Russia will hold parliamentary elections to Duma in the autumn. What tactics do you believe the Kremlin is likely to resort to in order to ensure a victory for Putin’s ruling party United Russia?
“As I said before, it is not the only political party Putin has behind himself. Its very unlikely any new tactics will be used. As in all the previous elections, the authorities will muddle through necessary measures to ensure its win. The possibility that a true opposition representative will get a seat in the new Duma is very low. I can perhaps hope that [independent party] Yabloko will speak out louder, but to what extent – not sure. Regardless of what awaits us ahead we will continue fighting. The events this week have shown that Russia is already different – or getting there despite the clampdown on the protesters. [Reznik is former head of the Yabloko party branch in Saint Petersburg.]”
What about the opposition? Can it unite and speak with a single voice across Russia without Navalny?
“Indeed, many things, and the politics, and perhaps the moves of the opposition are centralised – i.e. coming from Moscow, the capital, where, in fact, additional militia units were brought in to rein in the situation. But the fact that new protests have already been planned for the next weekend – or are still in the pipeline throughout the country – may suggest that this is about to change.”
Last summer, a string of protests erupted in a most unusual, politically little active krai, Khabarovsk Krai, in support of the-then governor, Sergei Furgal, after his arrest. They also rattled, to a lesser degree though, Novosibirsk, Vladivostok and Omsk, and yet failed to ignite nation-wide protests. Is this how the weekend’s events can end?

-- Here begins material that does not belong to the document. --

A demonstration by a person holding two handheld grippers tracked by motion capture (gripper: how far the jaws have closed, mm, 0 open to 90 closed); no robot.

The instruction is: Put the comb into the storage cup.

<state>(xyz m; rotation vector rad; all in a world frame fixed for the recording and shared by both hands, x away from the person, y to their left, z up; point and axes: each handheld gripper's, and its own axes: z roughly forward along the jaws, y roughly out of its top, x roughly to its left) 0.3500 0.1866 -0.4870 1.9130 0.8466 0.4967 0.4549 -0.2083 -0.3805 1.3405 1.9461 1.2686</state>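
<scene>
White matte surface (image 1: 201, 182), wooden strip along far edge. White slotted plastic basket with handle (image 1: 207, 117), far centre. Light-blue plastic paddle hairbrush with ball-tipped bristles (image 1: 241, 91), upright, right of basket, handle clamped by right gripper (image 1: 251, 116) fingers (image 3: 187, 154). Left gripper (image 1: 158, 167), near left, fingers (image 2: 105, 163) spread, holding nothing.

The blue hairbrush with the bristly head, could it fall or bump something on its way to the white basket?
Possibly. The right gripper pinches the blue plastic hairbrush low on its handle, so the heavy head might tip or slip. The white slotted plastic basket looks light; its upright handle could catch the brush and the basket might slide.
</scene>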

“I have an answer to that – the internet. While some people did turn up in the events you mentioned, the others – a tangible part – preferred to click the button “like” and “repost” instead of showing up in them. Needless to say, the authorities are monitoring the virtual realm too, making decisions on their own. We will see a change here in Russia, when the people will finally understand that clicking the “like” or “dislike” buttons is not enough. However, the weekend’s events clearly showed that my fellow Russians have changed already – the protests were the Russian peoples’, not the opposition’s. We haven’t seen that kind of protests since the 1990s. It was very heartening and encouraging to see so many young people. Some of them were carrying the slogans: “I love Russia!”, “Freedom!”, etc., and, note, the three-colour Russian flags, not the single red colour Soviet flags.”
Do you believe Yulia Navalnaya, Navalny’s wife, will follow in the footsteps of Svetlana Tikhanovskaya, the presidential hopeful of the democratic Belarusian forces, and seek a Duma seat in autumn?
“I do not know. Yet I’d not equate both women, who have their own lives and life stories. Yulia Borisovna [Navalnaya] herself could answer the question best. Yulia has a big personality and could become a respectable figure in politics on her own, without the support of her husband. I am convinced she will follow her husband and do whatever it takes to continue the fight he’s started. I, however, have a slim hope that Navalny will be freed soon and [that] Yulia will not be needed to replace him – in one way or another. If Yulia decides to wade into politics fully, Russia will only benefit.”